Figure 4. The massive 46 square-mile iceberg two times the size of Manhattan that calved from Greenland's Petermann Glacier on July 16, 2012, as seen on July 21, 2012, using MODIS satellite imagery. Image credit: NASA.
5) Super Typhoon Bopha (December 3 - 4)
The deadliest weather disaster of 2012 was Super Typhoon Bopha. Bopha was the strongest typhoon ever hit the southern Philippine island of Mindanao, making landfall as a Category 5 super typhoon with winds of 160 mph (260 km/h) on December 3. Bopha made two additional landfalls in the Philippines, on central Visayas and on Palawan, on December 4. The typhoon left 1901 people dead or missing, mostly on the island of Mindanao. If the missing people are presumed dead, this total would make Bopha the 2nd deadliest typhoon in Philippine history. Bopha affected over 5.4 million people and left over 700,000 people homeless. With damages estimated at $1.04 billion, Bopha is the most costly typhoon ever to hit the Philippines. The previous record was the $600 million price tag of 2009's Typhoon Parma.

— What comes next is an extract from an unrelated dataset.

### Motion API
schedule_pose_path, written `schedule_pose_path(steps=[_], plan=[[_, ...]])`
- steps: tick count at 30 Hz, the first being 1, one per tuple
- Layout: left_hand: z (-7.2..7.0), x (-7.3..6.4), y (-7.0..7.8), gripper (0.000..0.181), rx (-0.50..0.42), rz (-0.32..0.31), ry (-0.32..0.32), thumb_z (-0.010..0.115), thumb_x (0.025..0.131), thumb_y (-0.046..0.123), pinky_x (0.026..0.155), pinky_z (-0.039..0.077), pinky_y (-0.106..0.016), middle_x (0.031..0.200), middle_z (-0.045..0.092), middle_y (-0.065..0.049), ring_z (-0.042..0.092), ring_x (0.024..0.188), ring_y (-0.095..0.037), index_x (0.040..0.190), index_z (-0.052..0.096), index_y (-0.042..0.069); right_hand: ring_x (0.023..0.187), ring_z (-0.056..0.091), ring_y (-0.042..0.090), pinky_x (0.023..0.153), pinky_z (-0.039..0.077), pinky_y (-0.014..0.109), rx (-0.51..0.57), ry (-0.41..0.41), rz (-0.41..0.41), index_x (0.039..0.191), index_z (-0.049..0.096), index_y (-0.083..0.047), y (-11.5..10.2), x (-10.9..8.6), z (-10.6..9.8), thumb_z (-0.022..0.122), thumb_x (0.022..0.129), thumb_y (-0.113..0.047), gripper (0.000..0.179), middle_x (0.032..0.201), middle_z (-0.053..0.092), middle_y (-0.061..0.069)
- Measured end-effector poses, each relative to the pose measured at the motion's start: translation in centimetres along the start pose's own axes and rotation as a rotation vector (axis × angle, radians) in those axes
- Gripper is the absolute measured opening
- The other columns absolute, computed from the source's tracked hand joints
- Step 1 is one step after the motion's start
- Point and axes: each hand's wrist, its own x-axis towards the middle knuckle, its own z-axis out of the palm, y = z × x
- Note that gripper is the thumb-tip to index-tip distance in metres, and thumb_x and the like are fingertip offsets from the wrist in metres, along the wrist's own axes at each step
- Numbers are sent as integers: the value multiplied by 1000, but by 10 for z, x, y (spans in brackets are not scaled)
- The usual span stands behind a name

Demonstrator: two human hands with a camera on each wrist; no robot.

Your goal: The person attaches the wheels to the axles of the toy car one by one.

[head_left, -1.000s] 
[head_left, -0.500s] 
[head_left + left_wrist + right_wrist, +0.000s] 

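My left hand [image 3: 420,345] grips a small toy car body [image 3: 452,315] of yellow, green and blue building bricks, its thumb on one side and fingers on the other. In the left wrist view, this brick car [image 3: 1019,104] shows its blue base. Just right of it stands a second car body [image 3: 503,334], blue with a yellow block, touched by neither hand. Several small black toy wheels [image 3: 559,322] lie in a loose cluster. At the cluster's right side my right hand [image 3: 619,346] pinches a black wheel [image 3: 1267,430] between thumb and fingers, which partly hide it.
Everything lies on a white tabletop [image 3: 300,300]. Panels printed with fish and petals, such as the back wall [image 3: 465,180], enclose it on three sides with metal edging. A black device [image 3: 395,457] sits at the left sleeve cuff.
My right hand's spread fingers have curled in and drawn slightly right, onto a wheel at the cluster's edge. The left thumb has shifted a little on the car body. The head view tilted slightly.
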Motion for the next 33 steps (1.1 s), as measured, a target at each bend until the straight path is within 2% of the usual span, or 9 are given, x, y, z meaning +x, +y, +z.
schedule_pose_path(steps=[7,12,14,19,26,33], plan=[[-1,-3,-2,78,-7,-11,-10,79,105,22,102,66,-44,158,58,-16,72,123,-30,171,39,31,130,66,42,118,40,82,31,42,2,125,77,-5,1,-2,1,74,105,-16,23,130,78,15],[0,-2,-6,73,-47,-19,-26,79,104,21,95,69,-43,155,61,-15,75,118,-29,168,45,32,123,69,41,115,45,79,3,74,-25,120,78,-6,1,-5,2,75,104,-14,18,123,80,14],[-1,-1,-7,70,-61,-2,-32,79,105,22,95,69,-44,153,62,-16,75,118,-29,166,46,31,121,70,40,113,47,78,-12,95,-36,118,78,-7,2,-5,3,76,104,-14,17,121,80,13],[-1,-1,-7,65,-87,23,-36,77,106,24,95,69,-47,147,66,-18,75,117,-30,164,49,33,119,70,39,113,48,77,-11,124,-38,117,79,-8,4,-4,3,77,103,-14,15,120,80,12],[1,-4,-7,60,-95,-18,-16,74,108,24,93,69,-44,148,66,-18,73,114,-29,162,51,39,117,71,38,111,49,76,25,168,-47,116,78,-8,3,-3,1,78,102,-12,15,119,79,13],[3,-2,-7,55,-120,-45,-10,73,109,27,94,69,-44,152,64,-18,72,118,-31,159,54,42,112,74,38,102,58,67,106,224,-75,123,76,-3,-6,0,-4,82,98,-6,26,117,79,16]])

Figure 5. December 7, 2012: rescuers and residents look for missing victims amongst toppled tree trunks and coconut shells after flash floods caused by Super Typhoon Bopha hit Compostela Valley on Mindanao Island in the Philippines on December 3 - 4, 2012. (AP Photo/Jay Morales, Malacanang Photo Bureau, HO)
6) Northern Hemisphere Warmth (throughout 2012)
Land areas in the Northern Hemisphere reached record warm monthly values for four consecutive months (April - July). Much of the unusual warmth occurred in North America; Canada was 3rd warmest on record for the period January- September, and the United States had its warmest year on record. Many European countries and Russia had record to near-record warm summer temperatures in 2012.
Figure 6. This young lady chose to cool her heels in the Fox River on June 28, 2012, as the temperature was topping 102 degrees in Carpentersville, IL imag credit: wunderphotographer pjpix.
7) Eurasian Continent Cold Wave (January 24 - February 17)
Europe's worst cold snap in at least 26 years hit central and eastern Europe hard during a 3-week period in late January and the first half of February. The 824 deaths being blamed on the cold wave made it 2012's second deadliest weather disaster. Parts of the Danube River froze over for the first time in 25 years, and Northeast China through eastern Inner Mongolia recorded extremely cold minimum temperatures ranging between -30°C to -40°C.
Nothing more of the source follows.